C’était aussi pour cela que Jiang Chijing rechignait à venir voir Zheng Mingyi : le bloc A était trop éloigné, et cette simple marche depuis la bibliothèque l’obligeait à saluer un nombre incalculable de collègues.
Ce n’était pas comme si discuter avec Zheng Mingyi relevait du secret. Il tenait le livre serré sous son bras ; si l’on l’interrogeait, il pourrait toujours prétendre qu’il faisait étudier le détenu.

L’humeur de Zheng Mingyi semblait visiblement plus sombre que deux jours auparavant. Lorsque Jiang Chijing ouvrit le guichet, il se pencha avec nonchalance et le salua : « Vous êtes là, Officier Jiang. »

On percevait dans sa voix une légère plainte, comme s’il lui demandait pourquoi il n’était venu que maintenant.
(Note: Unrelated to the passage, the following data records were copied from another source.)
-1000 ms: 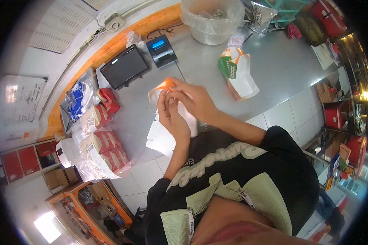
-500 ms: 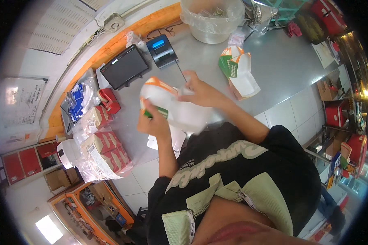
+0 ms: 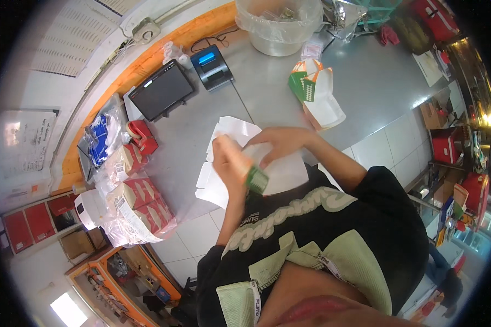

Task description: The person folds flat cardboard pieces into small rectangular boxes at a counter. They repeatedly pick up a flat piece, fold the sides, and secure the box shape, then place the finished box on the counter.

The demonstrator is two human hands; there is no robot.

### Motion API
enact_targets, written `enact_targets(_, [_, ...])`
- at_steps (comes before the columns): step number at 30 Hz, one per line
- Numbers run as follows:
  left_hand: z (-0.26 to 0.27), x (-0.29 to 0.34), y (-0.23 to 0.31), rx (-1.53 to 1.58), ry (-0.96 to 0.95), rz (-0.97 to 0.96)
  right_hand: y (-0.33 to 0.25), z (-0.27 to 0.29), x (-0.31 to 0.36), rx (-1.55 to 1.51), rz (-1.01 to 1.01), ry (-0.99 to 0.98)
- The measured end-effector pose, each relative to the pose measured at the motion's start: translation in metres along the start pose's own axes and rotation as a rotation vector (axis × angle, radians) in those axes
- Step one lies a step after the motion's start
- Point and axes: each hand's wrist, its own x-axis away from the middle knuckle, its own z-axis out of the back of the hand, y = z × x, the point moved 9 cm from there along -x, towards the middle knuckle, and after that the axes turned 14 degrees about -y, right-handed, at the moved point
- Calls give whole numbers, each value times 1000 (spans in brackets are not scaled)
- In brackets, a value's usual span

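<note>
Close to my body, over the near edge of the metal table, I hold a paper food box (image 3: 289, 171), white inside with green and orange print outside. My left hand (image 3: 230, 163) is closed round its printed left side, smeared by motion. From the right, my right hand (image 3: 281, 143) bends its fingers and thumb over the box's white wall. Beneath and left of my hands lies a flat white carton blank (image 3: 215, 188) with cut tabs. Farther right, an open folded food box (image 3: 326, 101) in green, orange and white rests on the table.
A black tablet (image 3: 162, 90) and a small receipt printer (image 3: 213, 68) stand at the back left. Plastic-wrapped tissue packs (image 3: 142, 204) and a red tape dispenser (image 3: 142, 136) sit at the left. A lined white bucket (image 3: 278, 32) stands at the back.
The food box has turned and come down toward my body and to the right, with both hands on it. More of the flat carton blank underneath now shows.
</note>
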Motion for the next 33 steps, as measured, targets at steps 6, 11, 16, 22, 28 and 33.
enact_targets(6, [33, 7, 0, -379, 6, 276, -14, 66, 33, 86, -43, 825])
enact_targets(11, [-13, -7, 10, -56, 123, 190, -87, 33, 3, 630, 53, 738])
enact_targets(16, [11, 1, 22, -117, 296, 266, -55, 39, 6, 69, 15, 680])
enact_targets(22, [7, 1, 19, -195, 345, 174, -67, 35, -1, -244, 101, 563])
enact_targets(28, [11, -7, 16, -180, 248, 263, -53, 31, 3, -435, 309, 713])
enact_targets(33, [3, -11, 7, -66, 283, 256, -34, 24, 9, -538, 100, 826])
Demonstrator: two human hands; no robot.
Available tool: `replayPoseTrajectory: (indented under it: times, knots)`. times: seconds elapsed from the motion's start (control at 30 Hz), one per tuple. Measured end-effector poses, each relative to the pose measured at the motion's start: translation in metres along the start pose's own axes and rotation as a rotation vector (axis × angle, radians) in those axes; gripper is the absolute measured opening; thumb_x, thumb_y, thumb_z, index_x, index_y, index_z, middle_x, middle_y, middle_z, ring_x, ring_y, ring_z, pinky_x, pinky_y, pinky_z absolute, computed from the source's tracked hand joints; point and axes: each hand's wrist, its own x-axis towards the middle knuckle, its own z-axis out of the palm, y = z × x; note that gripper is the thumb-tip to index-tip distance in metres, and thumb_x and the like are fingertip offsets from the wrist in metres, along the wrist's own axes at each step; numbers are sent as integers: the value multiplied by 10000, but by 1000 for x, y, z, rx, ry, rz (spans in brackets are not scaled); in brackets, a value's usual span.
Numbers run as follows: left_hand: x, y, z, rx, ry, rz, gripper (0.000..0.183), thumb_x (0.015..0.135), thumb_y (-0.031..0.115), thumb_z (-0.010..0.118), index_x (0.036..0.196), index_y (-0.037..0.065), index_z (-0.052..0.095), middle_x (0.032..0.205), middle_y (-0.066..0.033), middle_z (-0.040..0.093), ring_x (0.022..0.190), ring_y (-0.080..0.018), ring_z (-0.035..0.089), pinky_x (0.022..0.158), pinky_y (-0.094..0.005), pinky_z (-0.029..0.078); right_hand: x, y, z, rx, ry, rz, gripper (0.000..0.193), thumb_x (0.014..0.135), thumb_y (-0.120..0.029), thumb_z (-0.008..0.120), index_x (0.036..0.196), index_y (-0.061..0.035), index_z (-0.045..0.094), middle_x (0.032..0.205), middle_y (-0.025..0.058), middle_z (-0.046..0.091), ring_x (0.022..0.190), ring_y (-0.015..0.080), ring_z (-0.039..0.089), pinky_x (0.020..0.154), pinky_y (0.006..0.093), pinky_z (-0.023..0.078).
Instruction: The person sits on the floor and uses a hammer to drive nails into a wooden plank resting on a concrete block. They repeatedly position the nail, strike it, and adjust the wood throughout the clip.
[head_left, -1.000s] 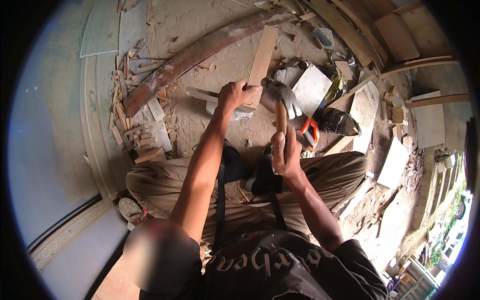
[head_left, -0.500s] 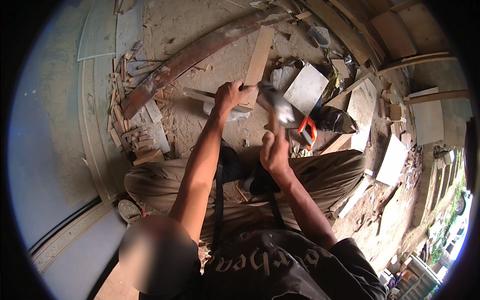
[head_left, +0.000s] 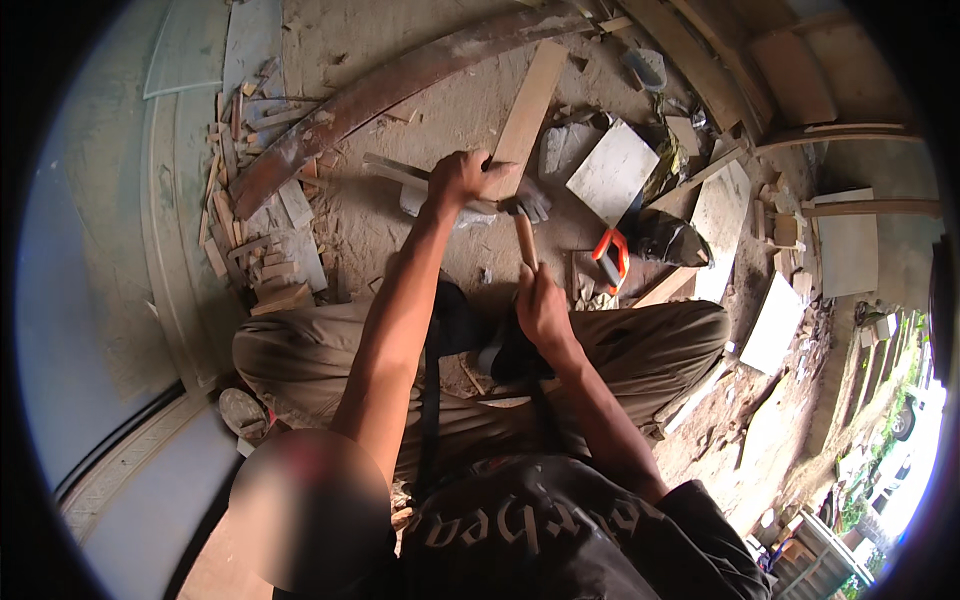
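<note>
My left hand (head_left: 462,180) is closed on the joint of two pieces of wood, its thumb over the near end of a long pale wooden board (head_left: 532,105). A narrower wooden strip (head_left: 395,172) runs out to the left beneath that hand, over a pale grey block (head_left: 415,202) on the ground. In my right hand (head_left: 543,310) is a hammer (head_left: 527,240), gripped by its wooden handle. Its grey metal head is down beside the board's near end, just right of my left hand. Motion blur hides whether head and wood touch.
An orange-handled tool (head_left: 613,258) lies right of the hammer, near a white panel (head_left: 613,172) and a black plastic bag (head_left: 675,243). A long brown beam (head_left: 370,105) crosses behind. Wood scraps (head_left: 275,262) are heaped at left; my bent knees flank the work.
The hammer has swung down from a raised position, its head now low by the board's end. My right hand has dropped slightly toward me; my left hand keeps its hold on the wood.
</note>
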Motion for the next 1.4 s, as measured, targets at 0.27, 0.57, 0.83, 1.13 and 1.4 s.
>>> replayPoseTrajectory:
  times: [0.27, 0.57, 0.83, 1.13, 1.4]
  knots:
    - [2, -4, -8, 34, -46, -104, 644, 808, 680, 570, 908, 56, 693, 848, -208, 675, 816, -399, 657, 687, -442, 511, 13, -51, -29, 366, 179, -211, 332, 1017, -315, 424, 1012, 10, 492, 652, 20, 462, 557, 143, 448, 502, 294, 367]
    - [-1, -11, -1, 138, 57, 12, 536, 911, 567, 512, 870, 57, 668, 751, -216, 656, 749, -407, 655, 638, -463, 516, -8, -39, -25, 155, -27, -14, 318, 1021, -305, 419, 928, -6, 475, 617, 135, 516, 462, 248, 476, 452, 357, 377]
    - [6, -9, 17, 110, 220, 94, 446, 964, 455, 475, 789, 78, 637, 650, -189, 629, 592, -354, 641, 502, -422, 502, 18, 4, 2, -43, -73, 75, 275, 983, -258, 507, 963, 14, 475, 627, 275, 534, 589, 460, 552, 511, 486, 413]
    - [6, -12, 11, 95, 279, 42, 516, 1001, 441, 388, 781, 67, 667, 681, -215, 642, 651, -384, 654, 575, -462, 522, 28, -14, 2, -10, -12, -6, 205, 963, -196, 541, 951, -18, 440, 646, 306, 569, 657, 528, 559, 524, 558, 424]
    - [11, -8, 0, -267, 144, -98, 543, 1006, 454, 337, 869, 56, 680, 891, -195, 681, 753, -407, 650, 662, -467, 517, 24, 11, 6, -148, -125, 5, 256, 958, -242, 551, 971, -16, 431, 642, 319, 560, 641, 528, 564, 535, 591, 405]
Tout comme la dernière fois, Jiang Chijing s’adossa à la porte. Il feuilleta le livre entre ses mains et demanda avec désinvolture : « C’est agréable, le confinement ? »

« Pas vraiment », répondit Zheng Mingyi.

Jiang Chijing avait vu des détenus sombrer mentalement dans ces cellules d’isolement, et savait que ce n’était pas un lieu où l’on pouvait demeurer sans en souffrir. Cela en disait long sur la sévérité que Zheng Mingyi s’imposait, échangeant soixante-douze heures de confinement contre une cellule individuelle.

« Si cela ne te fait pas de bien, cesse donc de créer des problèmes », déclara Jiang Chijing.

« Mm-hmm. »

Jiang Chijing retrouva la page où il s’était arrêté, s’éclaircit la gorge et commença à lire : «Recettes de confiture de fraises… »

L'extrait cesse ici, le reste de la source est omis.